Health & Wellness

Wild game - the ultimate grass-fed meat

Janet Moje

We all seem to be quite educated when it comes to the difference between wild caught fish and farmed fish. How they’re raised, what they eat, and their ability to move in their environment are all important considerations.

Pricing certainly reflects that wild caught fish is superior in quality; and we accept it, often opting to buy the more expensive choice for the added benefit.

The same can be said for meats, eggs, milk, butter and cheese. Farm fresh eggs are definitely the better choice, as is grass-fed beef. But we also need to consider that these food choices are still farmed and therefore subject to what each individual farmer is feeding them.

Enter wild game - the ultimate grass-fed meat!

Hunting season is upon us and you may have noticed deer or moose hanging in yards while the hunters sharpen their knives close by. When you think about it, hunting is not just a sport or a way to get some cheap meat. Hunting provides a superior quality of meat, where the animal is raised in its natural environment, physically active, and eating its natural diet.

Overall, the meat is leaner, partly because the animal is more active, and also because it doesn’t eat much in the way of grains or corn. Its main diet is grass, which means a higher omega-3 fatty acid content, and lower inflammation-causing omega-6.

For the most part it is higher in protein, iron, zinc and vitamin B12 than farmed meat. You don’t have to worry about hormones or antibiotics or other additives. Plus if you do the hunting yourself, just think of all the added exercise!

That being said, preparing wild game is a bit different. Because it is so lean, it requires less cooking time so the meat won’t dry out. Or you may want to add more oil or other fat or sauces while cooking.

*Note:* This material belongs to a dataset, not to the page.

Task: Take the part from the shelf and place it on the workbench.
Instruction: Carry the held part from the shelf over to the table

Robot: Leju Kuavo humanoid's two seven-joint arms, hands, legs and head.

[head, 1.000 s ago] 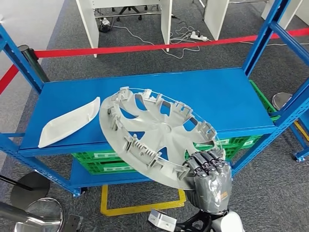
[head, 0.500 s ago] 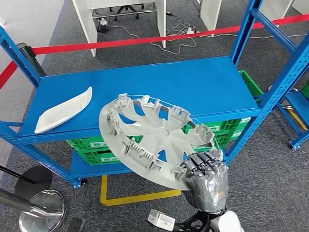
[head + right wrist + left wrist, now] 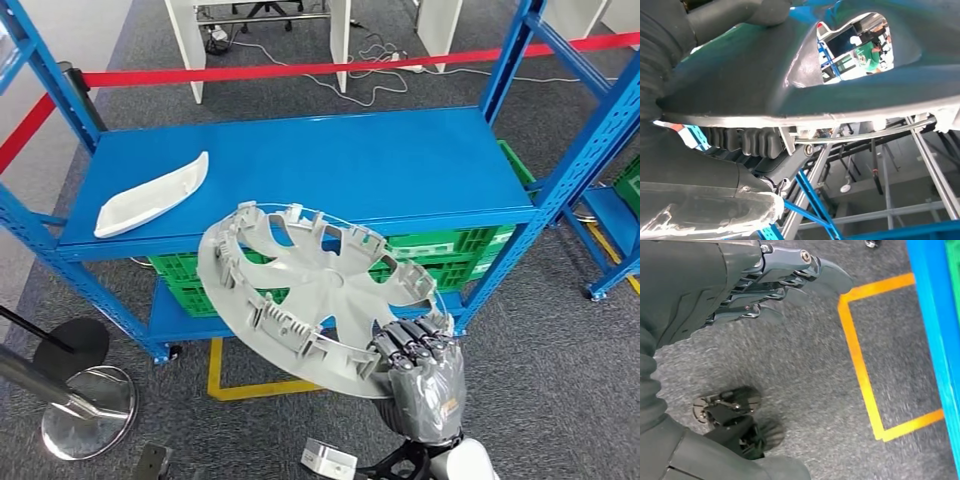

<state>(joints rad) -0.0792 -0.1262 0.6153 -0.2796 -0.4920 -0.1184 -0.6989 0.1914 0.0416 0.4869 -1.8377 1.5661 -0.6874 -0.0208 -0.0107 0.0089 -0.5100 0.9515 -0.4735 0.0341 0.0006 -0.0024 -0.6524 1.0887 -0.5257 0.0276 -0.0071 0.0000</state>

Wild game may have a stronger taste than domesticated animals, but it is well worth getting use to. Here are some optional methods people use when preparing wild game:

  • Aging meat:  hang in a cooler for a week to a month, to tenderize and enhance flavours
  • Brining: Create a brine of 1 Tablespoon salt per 2 cups of water and soak the cut of meat overnight in the fridge to help keep meat moist while cooking, it will also draw out the blood
  • Soaking meat in milk will tenderize and smooth out the flavour, and draw out the blood
  • Overcooking will cause meat to turn grey and dry out. Dark meat birds and red meat game such as venison is best cooked rare to medium rare.
  • Cook with bacon to mask some of the more gamey meats such as moose
  • White meats such as pheasant or rabbit should be cooked well but not overcooked as it will dry out quickly. Try sealing it in a plastic bag and cooking in heated water to retain optimal moisture.
  • Search specific game meat recipes online, there are tons of them!